Special Mention went to Tim Hayes with A Curious Collection of Cats, which also got the Community Pick. Congratulations!
This was a cleverly written and amusing piece. I enjoyed the curator’s name, the engaging tone, the hints of possibility offset with the prospect of probability and the thought experiment being a nuisance. There was a fantastic suggestion of familiarisation jading the curator even as she bolstered the theoretical into something fit to display. Excellent concept and piece.
Honourable Mentions went to Nicolette Stephens with Past Redemption and Carin Marais with Blood and Tears.
I enjoyed Past Redemption immensely.
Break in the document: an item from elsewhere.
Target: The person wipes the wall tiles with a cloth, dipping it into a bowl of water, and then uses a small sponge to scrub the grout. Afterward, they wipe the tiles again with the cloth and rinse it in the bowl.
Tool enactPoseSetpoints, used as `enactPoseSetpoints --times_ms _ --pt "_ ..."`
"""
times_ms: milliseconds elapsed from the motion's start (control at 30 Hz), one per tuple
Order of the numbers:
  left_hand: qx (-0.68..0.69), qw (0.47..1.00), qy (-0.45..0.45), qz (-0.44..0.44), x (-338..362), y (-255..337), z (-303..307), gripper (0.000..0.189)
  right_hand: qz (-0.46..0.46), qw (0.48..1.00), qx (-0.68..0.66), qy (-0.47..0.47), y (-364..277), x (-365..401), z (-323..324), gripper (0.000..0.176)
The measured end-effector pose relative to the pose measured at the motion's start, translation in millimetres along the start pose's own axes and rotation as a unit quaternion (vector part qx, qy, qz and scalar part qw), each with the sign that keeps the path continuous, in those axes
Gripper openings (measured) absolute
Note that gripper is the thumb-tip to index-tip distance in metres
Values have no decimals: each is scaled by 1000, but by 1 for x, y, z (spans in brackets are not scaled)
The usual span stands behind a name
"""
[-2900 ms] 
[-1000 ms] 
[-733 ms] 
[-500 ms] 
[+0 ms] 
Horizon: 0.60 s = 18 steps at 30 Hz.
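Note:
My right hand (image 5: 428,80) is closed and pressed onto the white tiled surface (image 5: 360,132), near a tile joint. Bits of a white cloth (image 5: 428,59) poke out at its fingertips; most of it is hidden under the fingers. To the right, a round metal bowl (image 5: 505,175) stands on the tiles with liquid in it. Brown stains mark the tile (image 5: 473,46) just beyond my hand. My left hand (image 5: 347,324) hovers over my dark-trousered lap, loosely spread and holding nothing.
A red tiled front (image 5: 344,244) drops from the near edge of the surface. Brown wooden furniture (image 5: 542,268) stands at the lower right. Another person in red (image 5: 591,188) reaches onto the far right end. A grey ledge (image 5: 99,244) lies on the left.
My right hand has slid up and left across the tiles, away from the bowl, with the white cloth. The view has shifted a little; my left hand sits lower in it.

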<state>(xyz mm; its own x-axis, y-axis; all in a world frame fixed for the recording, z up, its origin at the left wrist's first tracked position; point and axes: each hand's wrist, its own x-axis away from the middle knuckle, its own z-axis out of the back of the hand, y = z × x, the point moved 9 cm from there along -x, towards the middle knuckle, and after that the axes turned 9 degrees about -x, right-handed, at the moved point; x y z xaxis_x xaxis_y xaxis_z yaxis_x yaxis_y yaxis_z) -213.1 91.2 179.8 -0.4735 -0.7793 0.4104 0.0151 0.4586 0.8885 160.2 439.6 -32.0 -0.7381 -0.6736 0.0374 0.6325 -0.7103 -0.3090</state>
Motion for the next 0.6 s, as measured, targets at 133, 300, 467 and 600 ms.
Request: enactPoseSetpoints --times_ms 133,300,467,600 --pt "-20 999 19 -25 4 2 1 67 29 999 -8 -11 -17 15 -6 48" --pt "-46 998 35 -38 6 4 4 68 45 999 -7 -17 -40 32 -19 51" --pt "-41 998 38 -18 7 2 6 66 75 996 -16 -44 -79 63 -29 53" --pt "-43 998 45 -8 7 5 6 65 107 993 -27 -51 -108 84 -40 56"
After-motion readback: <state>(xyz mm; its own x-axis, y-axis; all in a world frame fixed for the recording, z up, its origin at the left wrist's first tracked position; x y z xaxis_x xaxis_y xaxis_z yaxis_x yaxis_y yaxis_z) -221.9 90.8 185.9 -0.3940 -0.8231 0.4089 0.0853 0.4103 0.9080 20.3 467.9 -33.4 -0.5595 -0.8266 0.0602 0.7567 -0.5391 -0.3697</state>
The irony was cutting and tragic at the end, and combined with the title, highly emotive: chances missed, redemption passed by and now just out of reach even as they both stare at where it was. The writing itself was subtle and thoughtful, allowing me to develop empathy and withholding the direction the piece was heading to for that impactful conclusion. Great writing.
Blood and Tears was a potent and highly emotive read from start to finish. The use of first-person narration created a direct link to the writing, which was rich in detail, helping to build context for the scene. The writing sensitively conveyed a pertinent theme, and I appreciated the use of the bowl and blood as symbols to exemplify the conflict and give the end a deeper meaning.
Runner-up went to Marsha Adams for Museums are Educational or: How I Learned to Keep My Hands to Myself
Lovely writing. I loved the style and the conversational tone of the piece offered through first-person reminiscences. Great word choice and progression created a highly engaging and thrilling read from that wonderful opener, through the description of the almost crime, the capture and the distraction technique doubling as punishment to the final, amusing revelation. The language was perfect to manipulate the reader—of which I have no complaint whatsoever—to make that ending sweeter. Excellent piece.
Winner was Dana Faletti with The Fuhrermuseum of Linz.
The form of this piece was fascinating from the start…that prose or poetry presentation. For me, this added to the duality this piece was offering. The longer lines seem to generate a frantic pace, which is then curtailed and restrained by the tight format of shorter lines. This structure also created clear breaks in the progression, accentuating the relevance of each scene. The language was wonderfully evocative, the relationship choice and name was keen and sensitive, and the written hints to deeper tragedies slotted in deftly. I particularly enjoyed how the museum became a duplicitous front; the irony of locking away treasures also facilitating escape of something more precious was just inspired. The end was tragic and beautiful. Wonderful writing.